Understanding I/O Wait and Why It Matters
I/O wait is the percentage of time the CPU is idle while waiting for I/O operations to complete. That typically means the system is waiting for data from disk or network. In a healthy, well-optimized server, I/O wait should be relatively low—usually in the low single digits. When it spikes above 10–15%, something is wrong.
When I contacted my hosting provider, they quickly checked my CPU and memory usage and then said something along the lines of:
“You’re experiencing high I/O wait due to inefficient application code or poorly configured services like MySQL or Apache. Please optimize your stack.”
They even pointed to utilities like top and iostat that showed high wa (I/O wait) percentages and suggested caching more aggressively with tools like Redis or Varnish.
But something didn’t add up. The server had been running the same stack for months without issues, and these new slowdowns seemed to happen sporadically, even during periods of low traffic.
When Support Becomes a Dead End
I tweaked MySQL buffer sizes, disabled unneeded cron jobs, and even temporarily shut down the site to eliminate traffic. The performance issues persisted. No matter how hard I tried to optimize things on my end, I kept hitting a wall.
Eventually, I started collecting more detailed metrics using tools like:
vmstat– to monitor CPU wait times and context switchesiotop– to see which processes were responsible for disk I/Odstat– for a real-time view of CPU, disk, and network stats
The pattern became clear. Disk operations were slowing everything down, and it wasn’t due to application load.
This is where strace came into play.
The Power of strace: System Calls Don’t Lie
strace is a powerful Linux utility that lets you trace system calls and signals of a process. It shows when a process makes a call to the operating system—like opening a file, writing to disk, or waiting for input—and how long each of those calls takes. Essentially, it’s like peeking under the hood of your car while it’s running.
I used it first on a MySQL process and later on a simple script that performed read/write operations. Here’s where things got interesting. I noticed that disk-related system calls (e.g., read, write, fsync) were taking an unusually long time, sometimes several seconds for what should be millisecond operations.

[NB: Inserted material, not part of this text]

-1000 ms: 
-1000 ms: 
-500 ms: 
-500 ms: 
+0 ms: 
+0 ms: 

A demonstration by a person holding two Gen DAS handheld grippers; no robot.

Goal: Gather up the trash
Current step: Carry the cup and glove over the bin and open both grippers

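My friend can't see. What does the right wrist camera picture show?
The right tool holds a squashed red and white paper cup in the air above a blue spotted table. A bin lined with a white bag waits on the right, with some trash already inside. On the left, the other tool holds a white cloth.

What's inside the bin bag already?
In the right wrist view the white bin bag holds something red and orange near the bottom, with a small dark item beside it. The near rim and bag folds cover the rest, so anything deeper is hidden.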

write(3, "data", 4) = 4 <-- this is fine
fsync(3) = 0 <-- this took 3.2 seconds!
That fsync call, which flushes buffered data to disk, was a smoking gun. There’s no reason it should take more than a fraction of a second—unless the storage backend is holding things up.
And when I ran the process during off-peak times versus peak hours, I found that delay times fluctuated wildly, indicating the problem was external, i.e., the block storage system shared with other VPS customers.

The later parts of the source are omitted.